Trencher is a tool for checking robustness against the x86-TSO memory model.

Trencher is written in C++ and uses Spin as a back-end model checker. It translates a reachability query to a program in Promela. Spin takes the Promela program and produces C source code of a model checker. This source code is compiled by a C compiler. Finally, running the model checker answers the reachability query. So, each query involves the execution of three external programs. Trencher runs the queries concurrently whenever possible, in particular robustness queries for different attacks are parallelized.

Download

Trencher's sources, documentation, and examples are available on GitHub. The sources, documentation, and examples that accompany our FASE sumission are available on the following GitHub branch of Trencher.

Examples

We executed Trencher (namely, the fence insertion algorithm for enforcing robustness) on a set of examples, using a machine with Intel(R) Core(TM) i5 CPU M 560 @ 2.67GHz (4 cores) running GNU/Linux. The results are summarized in the table below, the description of these examples and the discussion can be found below.

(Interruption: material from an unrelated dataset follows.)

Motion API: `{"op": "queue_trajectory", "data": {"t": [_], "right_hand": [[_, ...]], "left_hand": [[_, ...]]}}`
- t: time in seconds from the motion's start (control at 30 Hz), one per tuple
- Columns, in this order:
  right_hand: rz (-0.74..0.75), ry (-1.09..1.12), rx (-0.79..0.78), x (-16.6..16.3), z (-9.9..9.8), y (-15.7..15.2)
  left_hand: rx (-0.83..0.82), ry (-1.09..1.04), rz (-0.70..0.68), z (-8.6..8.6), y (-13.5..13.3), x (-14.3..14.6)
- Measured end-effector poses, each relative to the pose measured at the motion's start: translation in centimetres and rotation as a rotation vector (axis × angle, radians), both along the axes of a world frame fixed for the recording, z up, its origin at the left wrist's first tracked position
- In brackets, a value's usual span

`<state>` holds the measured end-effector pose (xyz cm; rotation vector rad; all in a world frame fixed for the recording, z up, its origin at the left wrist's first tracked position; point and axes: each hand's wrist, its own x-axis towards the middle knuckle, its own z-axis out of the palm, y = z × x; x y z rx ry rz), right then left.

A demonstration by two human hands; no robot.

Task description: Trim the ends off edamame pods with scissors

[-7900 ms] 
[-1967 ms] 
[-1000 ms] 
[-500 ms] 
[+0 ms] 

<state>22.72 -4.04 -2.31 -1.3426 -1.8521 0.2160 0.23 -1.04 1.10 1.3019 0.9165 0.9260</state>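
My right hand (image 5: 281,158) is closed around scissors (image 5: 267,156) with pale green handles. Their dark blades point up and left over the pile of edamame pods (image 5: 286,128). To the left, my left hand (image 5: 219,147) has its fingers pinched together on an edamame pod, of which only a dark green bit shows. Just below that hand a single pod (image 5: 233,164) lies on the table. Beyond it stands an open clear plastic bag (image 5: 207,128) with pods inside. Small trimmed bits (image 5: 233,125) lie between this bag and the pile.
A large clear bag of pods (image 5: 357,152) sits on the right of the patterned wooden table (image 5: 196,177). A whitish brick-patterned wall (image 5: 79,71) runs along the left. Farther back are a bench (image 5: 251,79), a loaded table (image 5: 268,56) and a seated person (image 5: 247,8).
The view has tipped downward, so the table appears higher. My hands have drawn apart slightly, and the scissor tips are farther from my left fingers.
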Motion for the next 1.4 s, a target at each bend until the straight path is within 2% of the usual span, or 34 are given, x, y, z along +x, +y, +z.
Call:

Name	T	L	I	RQ	NR1	NR2	R	F	Spin	CC	Ver	Tre	Real
Peterson	2	14	18	23	2	12	9	2	0.7	7.1	0.5	0.1	2.9
Peterson (Corr)	2	16	20	12	12	0	0	0	0.0	0.0	0.0	0.0	0.0
Dekker	2	24	30	95	12	28	55	4	2.8	28.9	1.8	0.2	14.2
Dekker (Corr)	2	30	36	30	30	0	0	0	0.0	0.0	0.0	0.0	0.0
Lamport	3	33	36	36	9	15	12	6	1.0	13.4	6.0	0.1	5.9
Lamport (Corr)	3	39	42	27	27	0	0	0	0.0	0.0	0.0	0.0	0.0
CLHLock	7	62	58	54	48	6	0	0	0.4	4.6	0.2	0.0	1.6
MCSLock	4	52	50	30	26	4	0	0	0.2	2.7	0.4	0.0	0.9
Lock-Free Stack	4	46	50	14	14	0	0	0	0.0	0.0	0.0	0.0	0.0
Cilk's THE WSQ	5	86	79	152	141	8	3	3	0.8	9.3	18.0	0.1	7.4
NBW: W\|R	2	15	13	3	3	0	0	0	0.0	0.0	0.0	0.0	0.0
NBW: W\|WR	2	21	19	15	9	5	1	1	0.2	2.3	0.2	0.0	0.8
NBW: W\|WR (Corr)	2	22	20	15	15	0	0	0	0.0	0.0	0.0	0.0	0.0
NBW: W\|AR\|RA	3	25	22	9	7	2	0	0	0.1	0.6	0.1	0.0	0.4
NBW: W\|LR\|RL	4	45	45	30	26	4	0	0	0.2	2.5	0.2	0.0	0.7
Parker	2	9	8	2	0	1	1	1	0.1	0.4	0.0	0.0	0.3
Parker (Corr)	2	10	9	2	2	0	0	0	0.0	0.0	0.0	0.0	0.0
Triangular Race	2	5	3	1	0	1	0	0	0.0	0.2	0.0	0.0	0.2

T, L, and I are the numbers of threads, labels, and instructions, respectively.
RQ is the number of reachability queries raised by Trencher.
NR1 is the number of verification queries answered negatively without running the model checker.
NR2 and R are the numbers of queries that are answered negatively/positively by the external model checker.
F is the number of fences inserted.
Spin, CC, and Ver give the total work times in seconds of Spin, Clang (which we used as a C compiler), and the verifier generated by Spin.
Tre is the CPU time used by Trencher itself.
Real is the total (wall-clock) time in seconds of processing an example.

Description of the examples

The first group of examples are mutual exclusion algorithms: Dekker's Algorithm, Peterson's Algorithm, Lamport's Fast Mutex Algorithm, CLH and MCS queue locks. The first three algorithms are executed in an infinite loop. The examples Dekker, Peterson, and Lamport are presented in two versions: original (not fenced) and corrected (properly fenced to ensure robustness). CLH and MCS locks are robust from the start.

The second group of examples are concurrent data structures: a lock-free stack from a concurrent malloc implementation (robust) and a work-stealing queue from the implementation of Cilk 5 programming language (non-robust).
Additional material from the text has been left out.